13 lipca 2010

craftowa nuda.

Myślałam, że w połowie lipca będę mogła pochwalić się już kuchnią ...
Niestety, jedyne czym mogę się pochwalić to sprzętami i zlewem, które i tak są zapakowane jeszcze bo nie ma gdzie ich zamontować :(

Kuchnia ma być do końca lipca ... oby :(

Dlatego dziś będzie nudno. Pokażę to co jest, a czego nie było ostatnio.

Na początek drzwi :)
Mam już drzwi wejściowe i drzwi wewnętrzne tam, gdzie sie dało je zamontować.
Tak wygląda na razie wejście, już się nie mogę doczekać elewacji i tego, kiedy zamontuję sobie żeliwny dzwonek :))
A to jeden z elementów kuchni, który mogę szczątkowo pokazać: mój szary granitowy zlew :)

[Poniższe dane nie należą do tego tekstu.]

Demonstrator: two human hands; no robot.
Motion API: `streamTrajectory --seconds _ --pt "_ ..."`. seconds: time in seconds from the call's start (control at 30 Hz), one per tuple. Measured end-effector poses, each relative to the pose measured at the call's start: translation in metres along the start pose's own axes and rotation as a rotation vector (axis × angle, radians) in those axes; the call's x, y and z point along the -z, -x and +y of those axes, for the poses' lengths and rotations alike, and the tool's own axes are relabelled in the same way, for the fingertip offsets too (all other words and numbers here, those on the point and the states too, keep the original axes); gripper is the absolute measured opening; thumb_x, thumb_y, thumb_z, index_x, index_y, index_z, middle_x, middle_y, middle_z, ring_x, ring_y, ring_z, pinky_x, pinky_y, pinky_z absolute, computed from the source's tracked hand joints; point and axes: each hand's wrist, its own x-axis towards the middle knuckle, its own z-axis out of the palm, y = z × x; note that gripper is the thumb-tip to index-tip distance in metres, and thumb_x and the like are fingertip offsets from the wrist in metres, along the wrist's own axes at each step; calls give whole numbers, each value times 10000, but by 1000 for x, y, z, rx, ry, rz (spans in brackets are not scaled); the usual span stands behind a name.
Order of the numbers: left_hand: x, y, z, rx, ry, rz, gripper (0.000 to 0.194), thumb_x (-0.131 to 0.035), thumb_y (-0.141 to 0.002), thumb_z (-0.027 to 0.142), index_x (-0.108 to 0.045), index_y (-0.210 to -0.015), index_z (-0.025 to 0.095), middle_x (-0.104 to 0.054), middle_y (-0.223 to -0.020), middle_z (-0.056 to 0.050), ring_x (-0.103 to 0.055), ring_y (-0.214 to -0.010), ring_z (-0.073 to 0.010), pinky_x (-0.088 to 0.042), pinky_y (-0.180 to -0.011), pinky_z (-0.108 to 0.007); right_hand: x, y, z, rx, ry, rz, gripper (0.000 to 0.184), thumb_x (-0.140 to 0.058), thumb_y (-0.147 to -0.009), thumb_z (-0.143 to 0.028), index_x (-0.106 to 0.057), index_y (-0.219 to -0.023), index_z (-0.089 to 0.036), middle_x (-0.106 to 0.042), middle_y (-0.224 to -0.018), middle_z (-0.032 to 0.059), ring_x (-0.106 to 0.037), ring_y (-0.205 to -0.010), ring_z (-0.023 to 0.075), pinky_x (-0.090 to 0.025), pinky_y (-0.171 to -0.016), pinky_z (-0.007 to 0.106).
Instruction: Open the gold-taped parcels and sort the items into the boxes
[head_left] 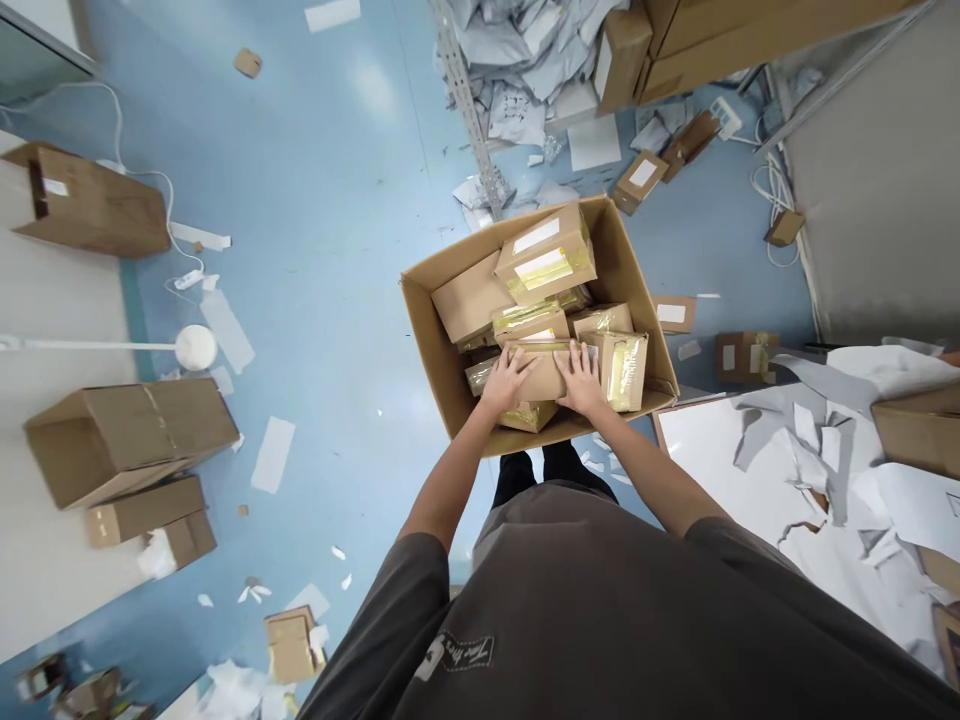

Tu drzwi do łazienki na dole... ale nie ma mi kto zrobić łazienki :(((((((((((

Schody doczekały się barierek :)

Światełka przy schodach :)

I łazienka na górze:
Hania testuje wannę.
Wanna będzie obudowana drewnem niebawem.

Umywalki już wiszą, brakuje jeszcze szafek pod nimi, luster nad nimi, oświetlenia itd :)

A tu już baterie:
No i to by było na tyle.
Nie mogę się doczekać końca budowy, tak chcę już mieszkać :(((((

3 komentarze:

  1. Szkoda Barb że tak daleko bo mój TŻ chętnie by Ci tą łazienkę zrobił :) A co do kuchni to trzymam kciuki, ja miała robioną 3 miesiące po terminie, dokAądnie w dniu kiedy wyszłam z małą ze szpitala!!!

    OdpowiedzUsuń
  2. Cudownei dom się zapowiada, a drzwi do lazienkiiiii normalnie umarłam

    OdpowiedzUsuń

Dziękuję :)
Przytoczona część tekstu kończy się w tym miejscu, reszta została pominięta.